O diretor de Normas e Habilitação das Operadoras da ANS, Jorge Aquino, destacou que, apesar do impacto financeiro causado pela obrigação judicial de assumir carteiras deficitárias de outras Unimeds, há falhas estruturais na governança do sistema. Segundo ele, o modelo cooperativo não prevê um rateio imediato das perdas, o que gera um efeito acumulativo negativo.
“As Unimeds precisam aprimorar sua governança. Hoje, os prejuízos não são distribuídos entre os cooperados no momento em que ocorrem, criando um efeito bola de neve. Enquanto os lucros, quando existem, são repassados aos médicos, as perdas não são divididas na mesma proporção. Nossa preocupação é garantir que os consumidores tenham atendimento adequado e, por isso, chamamos a Unimed Nacional para discutir soluções”, explicou Aquino.
Aporte financeiro para tentar evitar intervenção
Para tentar equilibrar suas contas e evitar uma intervenção da ANS, a Unimed Nacional fechou, em janeiro, um acordo para receber um aporte de R$ 1 bilhão de 300 cooperativas médicas regionais. No entanto, a agência reguladora ainda avalia os desdobramentos dessa medida e sua eficácia a longo prazo. Procurada, a Unimed Nacional não se manifestou sobre a reunião.
Aquino também mencionou a situação da Cabesp, autogestão ligada ao extinto Banco do Estado de São Paulo, que apresentou um prejuízo contábil de R$ 1,5 bilhão. Segundo ele, esse déficit decorre de uma reavaliação patrimonial e não reflete um problema financeiro real. “A Cabesp tem um patrimônio sólido de R$ 12 bilhões, então o maior prejuízo operacional do setor é, de fato, da Unimed Nacional”, afirmou.
Cassi teve prejuízo de R$ 469,7 milhões
Além da Unimed, o setor de planos de autogestão também enfrenta dificuldades. A Cassi, dos funcionários do Banco do Brasil, teve um resultado negativo de R$ 469,7 milhões, enquanto a Geap, que atende servidores públicos, registrou um déficit de R$ 27 milhões. O segmento de autogestão foi o único a apresentar prejuízo como um todo, somando um déficit de R$ 2,1 bilhões.
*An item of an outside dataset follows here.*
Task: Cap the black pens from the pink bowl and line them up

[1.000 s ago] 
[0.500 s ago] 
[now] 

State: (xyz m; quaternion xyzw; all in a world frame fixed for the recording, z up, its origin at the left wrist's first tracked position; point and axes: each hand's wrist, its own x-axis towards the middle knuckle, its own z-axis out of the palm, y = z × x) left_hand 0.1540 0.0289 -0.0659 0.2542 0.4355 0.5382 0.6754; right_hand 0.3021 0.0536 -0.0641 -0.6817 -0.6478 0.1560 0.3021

Diante desse cenário, Aquino destacou a necessidade de mudanças regulatórias. “As autogestões precisam de mais recursos, mas os usuários dificilmente terão capacidade de aumentar suas contribuições. Já foi cogitada a abertura desses planos para o mercado geral, mas estudos indicam que essa alternativa não resolveria os problemas financeiros do setor. Outras soluções precisam ser discutidas”, concluiu.